• TASK BRIEF: Exact reproduction required: the lines below from the line with "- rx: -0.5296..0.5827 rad" to the line with "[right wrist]", both ends included, and no others.

**** DATA SHOWN

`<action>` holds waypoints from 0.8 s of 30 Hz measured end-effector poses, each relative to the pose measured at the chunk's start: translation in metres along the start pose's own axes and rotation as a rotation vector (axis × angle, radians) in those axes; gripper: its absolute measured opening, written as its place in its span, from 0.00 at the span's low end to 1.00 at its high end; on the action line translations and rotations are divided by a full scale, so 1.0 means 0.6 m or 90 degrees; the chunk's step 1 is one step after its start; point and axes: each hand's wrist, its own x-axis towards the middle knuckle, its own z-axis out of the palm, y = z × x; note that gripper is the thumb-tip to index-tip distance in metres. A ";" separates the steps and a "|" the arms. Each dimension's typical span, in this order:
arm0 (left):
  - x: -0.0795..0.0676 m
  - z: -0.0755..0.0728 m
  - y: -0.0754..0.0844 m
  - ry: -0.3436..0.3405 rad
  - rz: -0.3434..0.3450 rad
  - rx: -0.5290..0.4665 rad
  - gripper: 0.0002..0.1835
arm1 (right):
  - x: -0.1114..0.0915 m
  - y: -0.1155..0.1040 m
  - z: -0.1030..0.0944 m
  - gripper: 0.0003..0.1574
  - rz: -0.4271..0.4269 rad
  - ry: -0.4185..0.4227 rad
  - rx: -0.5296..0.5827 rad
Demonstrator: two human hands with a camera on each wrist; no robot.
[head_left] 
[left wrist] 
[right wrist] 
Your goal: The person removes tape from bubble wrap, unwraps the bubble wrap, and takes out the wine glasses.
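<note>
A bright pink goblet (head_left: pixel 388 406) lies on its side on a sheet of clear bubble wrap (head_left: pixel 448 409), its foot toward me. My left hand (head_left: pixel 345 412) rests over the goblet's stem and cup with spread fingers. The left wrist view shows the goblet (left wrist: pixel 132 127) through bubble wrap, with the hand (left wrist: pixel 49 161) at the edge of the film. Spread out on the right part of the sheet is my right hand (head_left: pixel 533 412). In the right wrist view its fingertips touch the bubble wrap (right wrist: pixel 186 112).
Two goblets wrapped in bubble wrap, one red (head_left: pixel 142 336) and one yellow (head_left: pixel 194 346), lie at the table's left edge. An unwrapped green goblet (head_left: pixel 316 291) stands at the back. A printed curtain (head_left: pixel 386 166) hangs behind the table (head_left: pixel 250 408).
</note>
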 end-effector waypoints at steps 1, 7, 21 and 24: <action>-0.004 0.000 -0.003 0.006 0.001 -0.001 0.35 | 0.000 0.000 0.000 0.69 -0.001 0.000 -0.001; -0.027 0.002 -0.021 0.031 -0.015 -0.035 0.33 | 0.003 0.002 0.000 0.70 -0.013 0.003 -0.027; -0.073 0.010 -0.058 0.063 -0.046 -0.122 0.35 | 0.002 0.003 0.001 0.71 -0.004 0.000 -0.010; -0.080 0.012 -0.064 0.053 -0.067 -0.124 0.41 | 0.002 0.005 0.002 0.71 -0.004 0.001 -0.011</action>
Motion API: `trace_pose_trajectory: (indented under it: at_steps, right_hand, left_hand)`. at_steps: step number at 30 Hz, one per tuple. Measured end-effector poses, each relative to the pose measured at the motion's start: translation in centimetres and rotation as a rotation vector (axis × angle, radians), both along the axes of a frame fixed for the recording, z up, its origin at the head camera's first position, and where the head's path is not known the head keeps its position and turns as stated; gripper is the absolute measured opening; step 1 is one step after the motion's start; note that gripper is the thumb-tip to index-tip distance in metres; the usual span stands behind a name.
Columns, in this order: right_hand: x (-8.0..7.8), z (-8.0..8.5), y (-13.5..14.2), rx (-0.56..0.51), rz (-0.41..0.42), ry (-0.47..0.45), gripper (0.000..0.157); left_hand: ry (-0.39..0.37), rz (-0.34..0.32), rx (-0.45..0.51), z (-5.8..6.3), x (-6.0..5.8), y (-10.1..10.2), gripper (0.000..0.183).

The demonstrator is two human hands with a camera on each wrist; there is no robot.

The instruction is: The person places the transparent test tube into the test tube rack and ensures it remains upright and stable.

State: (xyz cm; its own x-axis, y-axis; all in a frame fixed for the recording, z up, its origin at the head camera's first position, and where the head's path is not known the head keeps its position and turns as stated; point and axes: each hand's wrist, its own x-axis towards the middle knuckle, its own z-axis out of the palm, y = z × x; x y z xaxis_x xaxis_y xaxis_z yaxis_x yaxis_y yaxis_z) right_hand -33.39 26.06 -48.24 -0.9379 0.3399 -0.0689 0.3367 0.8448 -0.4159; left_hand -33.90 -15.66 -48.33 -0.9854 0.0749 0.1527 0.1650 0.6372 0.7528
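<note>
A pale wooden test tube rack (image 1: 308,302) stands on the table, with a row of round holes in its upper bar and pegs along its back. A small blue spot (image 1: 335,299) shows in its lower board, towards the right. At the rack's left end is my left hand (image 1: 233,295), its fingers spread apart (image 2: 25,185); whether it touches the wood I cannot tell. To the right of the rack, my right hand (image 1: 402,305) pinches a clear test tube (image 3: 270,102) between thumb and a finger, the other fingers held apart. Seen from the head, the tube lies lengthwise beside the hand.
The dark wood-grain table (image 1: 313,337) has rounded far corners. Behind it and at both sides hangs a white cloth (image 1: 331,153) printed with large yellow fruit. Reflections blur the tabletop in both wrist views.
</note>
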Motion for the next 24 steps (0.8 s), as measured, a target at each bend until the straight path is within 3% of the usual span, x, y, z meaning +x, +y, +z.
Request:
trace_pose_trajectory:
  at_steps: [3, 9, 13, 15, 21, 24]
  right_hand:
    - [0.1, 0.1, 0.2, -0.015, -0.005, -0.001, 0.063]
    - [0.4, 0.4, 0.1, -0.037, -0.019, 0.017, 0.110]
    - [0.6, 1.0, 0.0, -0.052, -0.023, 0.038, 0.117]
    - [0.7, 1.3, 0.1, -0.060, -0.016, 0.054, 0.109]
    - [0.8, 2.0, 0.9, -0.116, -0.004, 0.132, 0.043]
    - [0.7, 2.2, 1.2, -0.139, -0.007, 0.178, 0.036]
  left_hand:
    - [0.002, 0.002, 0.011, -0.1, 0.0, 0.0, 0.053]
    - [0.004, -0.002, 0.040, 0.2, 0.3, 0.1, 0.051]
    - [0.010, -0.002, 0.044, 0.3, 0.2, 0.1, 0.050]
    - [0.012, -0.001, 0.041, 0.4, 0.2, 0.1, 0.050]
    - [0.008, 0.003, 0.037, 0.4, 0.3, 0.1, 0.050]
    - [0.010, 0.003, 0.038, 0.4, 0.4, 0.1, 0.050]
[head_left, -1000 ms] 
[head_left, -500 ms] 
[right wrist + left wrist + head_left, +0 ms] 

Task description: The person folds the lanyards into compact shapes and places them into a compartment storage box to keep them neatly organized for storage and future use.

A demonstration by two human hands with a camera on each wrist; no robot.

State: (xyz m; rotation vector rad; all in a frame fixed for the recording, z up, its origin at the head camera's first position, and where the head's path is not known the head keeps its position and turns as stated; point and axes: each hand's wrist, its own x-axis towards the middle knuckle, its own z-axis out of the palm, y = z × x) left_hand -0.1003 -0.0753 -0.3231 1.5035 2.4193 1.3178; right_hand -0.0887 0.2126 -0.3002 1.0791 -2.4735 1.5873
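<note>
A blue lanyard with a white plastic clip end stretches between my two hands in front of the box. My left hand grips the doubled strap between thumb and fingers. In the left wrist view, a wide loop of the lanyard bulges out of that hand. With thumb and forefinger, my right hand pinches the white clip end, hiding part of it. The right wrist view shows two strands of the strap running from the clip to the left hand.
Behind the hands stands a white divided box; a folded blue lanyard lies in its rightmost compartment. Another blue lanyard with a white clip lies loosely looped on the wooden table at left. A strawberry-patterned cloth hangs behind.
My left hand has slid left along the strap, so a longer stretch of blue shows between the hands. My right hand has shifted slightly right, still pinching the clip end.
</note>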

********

• WRITTEN SOLUTION:
  - rx: -0.5296..0.5827 rad
Demonstrator: two human hands with a camera on each wrist; no robot.
[head_left] 
[left wrist] 
[right wrist] 

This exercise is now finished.